For this production, premiered in January 2009 at the Theater an der Wien, Dessay's French and French-Canadian colleagues included stage director Laurent Pelly - celebrated for riotous comedy (notably La fille de regiment with Dessay, also a Virgin Classics DVD - and his preferred designer, Chantal Thomas; Dessay's real-life husband, bass-baritone Laurent Naouri as her jealous stage husband, Golaud; the lyric baritone Stéphane Degout as her Pelléas, and the contralto Marie-Nicole Lemieux as his and Golaud's mother, Geneviève. The high-calibre Gallic line-up was completed by conductor Bertrand de Billy.

Opera News reported: "In a pre-production interview, Dessay admitted that Mélisande poses few vocal challenges, noting that the role lies comfortably enough for both sopranos and lightweight mezzos. Indeed, the role is vocally a good fit for her - splendid, in fact … Every stage direction was scrupulously followed …Naouri, Dessay's real-life husband, particularly commanded the evening with his Golaud - gut-wrenching, magnificently sung and unusually young. For once, it seemed that Golaud and Pelléas really could be half-brothers, and Degout was Naouri's match, singing with gorgeous burnished tone and erotic passion. The magnificent Radio-Symphonieorchester Wien, under Bertrand de Billy, dominated the proceedings with a rapturous performance. "

Le Monde wrote that: "The orchestra exuded a subtly poisonous Debussy with a throbbing vein of Wagner, bruised by the Symbolism of Maurice Maeterlinck. Pelly excels in comedy, but here he took Pelléas towards the depths of Edgar Allan Poe's Fall of the House of Usher [a subject explored by Debussy in an unfinished opera]… in Chantal Thomas' mangrove-swamp décor, with its tall smooth columns (tree trunks or pillars?), shipwrecked remains, stylised rocks and curtains of lianas … With her flowing blue dress and long blonde hair Dessay was indeed like 'a bird from somewhere else' [a quotation from the libretto]… Stephane Degout was brimming with vocal sex appeal … Laurent Naouri provided an exemplary portrayal of Golaud."
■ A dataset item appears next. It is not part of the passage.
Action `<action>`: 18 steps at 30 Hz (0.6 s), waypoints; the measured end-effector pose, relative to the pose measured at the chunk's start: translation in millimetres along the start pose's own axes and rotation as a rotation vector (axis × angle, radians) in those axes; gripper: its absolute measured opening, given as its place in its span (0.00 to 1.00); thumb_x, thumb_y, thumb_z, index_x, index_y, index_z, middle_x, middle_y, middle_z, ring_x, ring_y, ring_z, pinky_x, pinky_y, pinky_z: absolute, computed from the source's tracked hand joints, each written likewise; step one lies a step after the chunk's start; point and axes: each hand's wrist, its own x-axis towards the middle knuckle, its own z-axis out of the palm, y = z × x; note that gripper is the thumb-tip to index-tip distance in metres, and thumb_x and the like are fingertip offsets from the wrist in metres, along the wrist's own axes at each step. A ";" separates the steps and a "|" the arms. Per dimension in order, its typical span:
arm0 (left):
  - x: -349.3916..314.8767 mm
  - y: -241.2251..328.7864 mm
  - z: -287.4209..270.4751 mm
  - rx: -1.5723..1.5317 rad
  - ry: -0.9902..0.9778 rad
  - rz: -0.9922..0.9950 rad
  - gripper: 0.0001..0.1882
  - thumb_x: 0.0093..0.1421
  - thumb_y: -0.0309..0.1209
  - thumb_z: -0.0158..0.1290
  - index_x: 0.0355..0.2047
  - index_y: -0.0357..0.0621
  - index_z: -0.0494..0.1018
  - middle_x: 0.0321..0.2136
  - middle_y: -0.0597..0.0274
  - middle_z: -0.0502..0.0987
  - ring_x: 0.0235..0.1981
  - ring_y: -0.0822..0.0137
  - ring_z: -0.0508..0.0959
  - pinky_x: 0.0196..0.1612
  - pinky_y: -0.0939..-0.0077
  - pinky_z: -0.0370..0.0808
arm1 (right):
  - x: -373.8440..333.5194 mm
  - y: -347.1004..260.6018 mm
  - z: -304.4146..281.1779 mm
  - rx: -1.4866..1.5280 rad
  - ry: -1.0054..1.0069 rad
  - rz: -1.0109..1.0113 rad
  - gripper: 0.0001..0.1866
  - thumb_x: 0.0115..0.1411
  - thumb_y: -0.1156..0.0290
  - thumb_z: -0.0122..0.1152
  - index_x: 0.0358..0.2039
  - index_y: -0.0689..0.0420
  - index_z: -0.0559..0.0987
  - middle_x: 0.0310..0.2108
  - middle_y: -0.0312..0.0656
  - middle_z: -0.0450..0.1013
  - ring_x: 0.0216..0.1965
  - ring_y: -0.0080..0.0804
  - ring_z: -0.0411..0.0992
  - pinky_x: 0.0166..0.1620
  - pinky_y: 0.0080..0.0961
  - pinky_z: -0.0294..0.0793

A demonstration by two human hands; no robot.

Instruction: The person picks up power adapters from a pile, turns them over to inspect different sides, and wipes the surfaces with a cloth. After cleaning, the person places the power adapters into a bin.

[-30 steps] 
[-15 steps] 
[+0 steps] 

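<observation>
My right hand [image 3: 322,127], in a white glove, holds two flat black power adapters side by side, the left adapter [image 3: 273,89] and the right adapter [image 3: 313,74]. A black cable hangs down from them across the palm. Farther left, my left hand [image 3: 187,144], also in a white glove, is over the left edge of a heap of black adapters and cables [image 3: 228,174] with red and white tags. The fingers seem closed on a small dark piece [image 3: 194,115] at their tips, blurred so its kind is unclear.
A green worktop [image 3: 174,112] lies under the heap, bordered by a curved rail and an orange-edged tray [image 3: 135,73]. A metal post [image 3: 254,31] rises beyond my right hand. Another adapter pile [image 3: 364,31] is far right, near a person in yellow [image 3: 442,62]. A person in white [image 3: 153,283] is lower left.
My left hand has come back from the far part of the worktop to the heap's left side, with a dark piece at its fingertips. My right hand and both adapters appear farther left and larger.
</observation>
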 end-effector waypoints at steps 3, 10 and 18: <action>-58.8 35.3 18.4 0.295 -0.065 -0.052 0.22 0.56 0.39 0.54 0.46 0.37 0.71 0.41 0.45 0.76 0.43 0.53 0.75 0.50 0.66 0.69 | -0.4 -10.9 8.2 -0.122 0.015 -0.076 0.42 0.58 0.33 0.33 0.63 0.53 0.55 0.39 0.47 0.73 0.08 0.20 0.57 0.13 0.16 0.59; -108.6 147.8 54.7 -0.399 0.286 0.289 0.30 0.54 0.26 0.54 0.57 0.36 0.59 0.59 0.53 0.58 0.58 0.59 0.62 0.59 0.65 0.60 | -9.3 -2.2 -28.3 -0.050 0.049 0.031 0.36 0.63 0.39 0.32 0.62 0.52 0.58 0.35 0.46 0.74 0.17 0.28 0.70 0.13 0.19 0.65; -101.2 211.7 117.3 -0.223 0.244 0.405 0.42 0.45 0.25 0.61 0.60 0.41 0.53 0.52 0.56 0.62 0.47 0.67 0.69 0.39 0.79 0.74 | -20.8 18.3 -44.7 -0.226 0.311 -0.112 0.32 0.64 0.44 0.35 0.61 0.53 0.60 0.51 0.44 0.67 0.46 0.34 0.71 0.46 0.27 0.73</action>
The Wiener Zeitung praised Laurent Pelly for bringing "a psychological dimension to the symbolically charged language. At his disposal was an ensemble of singers capable of the most refined interpretation, above all Natalie Dessay … who portrayed her character with the most delicate nuances and verbal flexibility, encompassing both vocal radiance and broken utterance … Billy's interpretation embraced detail, concentration and intense expanses of sound. He followed the singers' every word. On the first night the audience cheered singers, orchestras and conductor unreservedly."